What is expected - Pictures excluded, please retype exactly the lines from the start of the data through the line that contains "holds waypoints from", both ends kept, and nothing beyond them.

Material supplied -
- - -

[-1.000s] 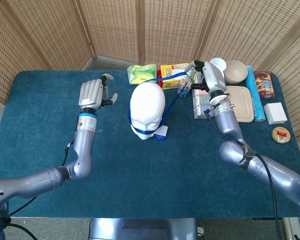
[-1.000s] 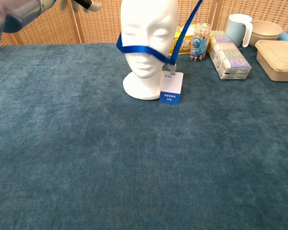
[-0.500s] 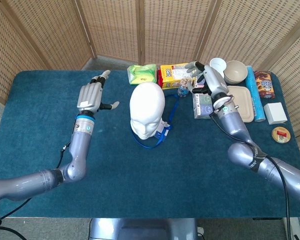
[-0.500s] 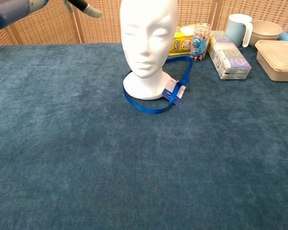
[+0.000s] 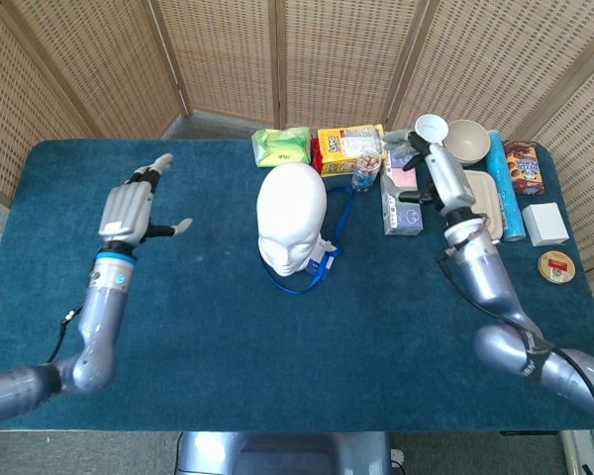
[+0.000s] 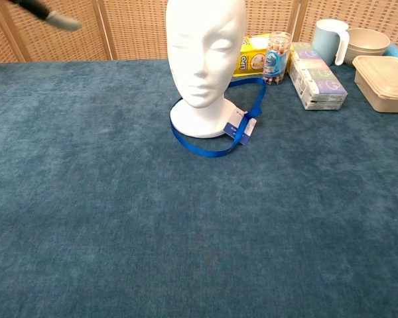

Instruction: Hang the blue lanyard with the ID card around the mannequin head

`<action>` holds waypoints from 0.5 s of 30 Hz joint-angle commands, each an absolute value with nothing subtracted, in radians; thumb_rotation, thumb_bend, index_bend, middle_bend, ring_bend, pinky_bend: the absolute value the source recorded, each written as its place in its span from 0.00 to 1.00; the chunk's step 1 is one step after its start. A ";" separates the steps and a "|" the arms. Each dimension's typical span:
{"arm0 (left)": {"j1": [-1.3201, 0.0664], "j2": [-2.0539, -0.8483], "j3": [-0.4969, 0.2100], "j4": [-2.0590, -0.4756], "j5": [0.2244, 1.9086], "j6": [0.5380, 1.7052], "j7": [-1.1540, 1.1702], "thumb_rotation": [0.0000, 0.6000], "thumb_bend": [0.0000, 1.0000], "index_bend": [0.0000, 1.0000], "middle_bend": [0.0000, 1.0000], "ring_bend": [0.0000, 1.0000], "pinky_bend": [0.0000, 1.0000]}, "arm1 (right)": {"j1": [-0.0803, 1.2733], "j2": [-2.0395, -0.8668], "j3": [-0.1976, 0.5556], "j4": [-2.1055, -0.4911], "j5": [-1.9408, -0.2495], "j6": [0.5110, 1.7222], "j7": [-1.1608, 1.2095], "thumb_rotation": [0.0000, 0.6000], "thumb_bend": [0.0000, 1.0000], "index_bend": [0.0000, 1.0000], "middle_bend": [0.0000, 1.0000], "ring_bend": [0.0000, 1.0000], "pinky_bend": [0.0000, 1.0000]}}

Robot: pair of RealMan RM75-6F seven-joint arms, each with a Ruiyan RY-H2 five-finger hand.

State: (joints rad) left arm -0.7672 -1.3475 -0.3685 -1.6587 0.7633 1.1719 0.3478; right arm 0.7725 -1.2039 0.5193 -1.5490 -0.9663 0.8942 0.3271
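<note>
Fingers on your left hand are spread wide apart and hold nothing. That hand floats over the left part of the blue tabletop, well apart from the head. In the chest view you only see one blurry fingertip at the top left corner.

Next comes the white head, standing upright near the middle of the tabletop. The lanyard lies flat on the tabletop in a loop around the base of the head. It runs in front of the base and back along the head's right side toward the small jar. The card lies on the tabletop just beside the base, tilted, with the strap across it.

Behind the head sit a green pack and a yellow box.

Your right hand is up over the boxes at the back right, near the cup. Its fingers are apart and it holds nothing. A bowl, a tan tray and a blue tube sit further right.
</note>
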 commanded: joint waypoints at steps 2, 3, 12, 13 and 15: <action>-0.652 -1.262 -0.261 -1.724 0.882 1.217 0.286 0.86 0.19 0.05 0.18 0.14 0.30 | 0.653 -1.142 0.439 -1.665 -1.097 1.011 0.324 1.00 0.40 0.28 0.33 0.33 0.38; -0.631 -1.248 -0.244 -1.732 0.904 1.225 0.272 0.86 0.19 0.05 0.18 0.14 0.29 | 0.630 -1.131 0.416 -1.681 -1.124 1.033 0.313 1.00 0.40 0.29 0.33 0.33 0.38; -0.468 -1.147 -0.115 -1.768 1.075 1.311 0.184 0.86 0.19 0.06 0.18 0.14 0.27 | 0.457 -1.092 0.273 -1.765 -1.280 1.219 0.259 1.00 0.40 0.32 0.35 0.33 0.38; -0.457 -1.144 -0.106 -1.769 1.084 1.317 0.178 0.86 0.19 0.06 0.18 0.14 0.27 | 0.447 -1.090 0.262 -1.769 -1.290 1.228 0.251 1.00 0.40 0.32 0.35 0.33 0.38; -0.405 -1.135 -0.058 -1.769 1.124 1.348 0.164 0.86 0.18 0.07 0.18 0.14 0.27 | 0.399 -1.079 0.219 -1.793 -1.318 1.273 0.216 1.00 0.39 0.32 0.35 0.33 0.38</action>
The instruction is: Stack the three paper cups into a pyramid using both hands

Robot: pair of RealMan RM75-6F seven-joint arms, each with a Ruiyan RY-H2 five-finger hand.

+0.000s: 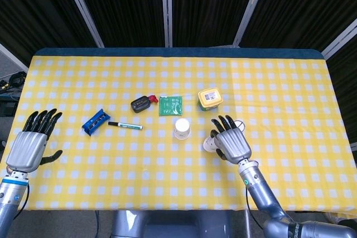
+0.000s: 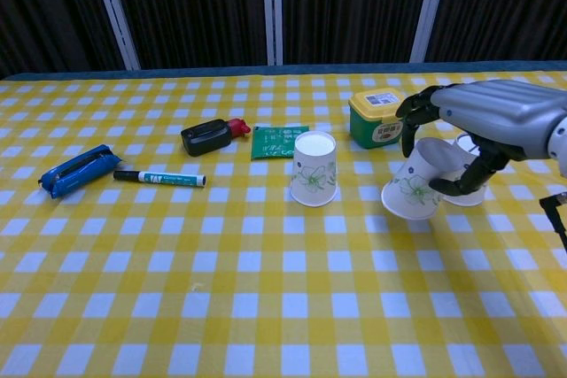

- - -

Answer space -
[-1.000s] 
[-1.000s] 
[-0.500s] 
[-0.500s] 
[+0.000s] 
[+0.000s] 

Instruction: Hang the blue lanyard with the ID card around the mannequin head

`<action>` holds waypoints from 0.5 s of 30 Hz joint-angle commands, each an absolute value with nothing subtracted, in radians; thumb_rotation, thumb_bend, index_bend, middle_bend, ring_bend, pinky_bend: the absolute value the source recorded, each written as its place in its span from 0.00 to 1.00; the chunk's step 1 is one step after its start. A ";" separates the steps and a "|" the arms. Each dimension's typical span:

This answer is now finished.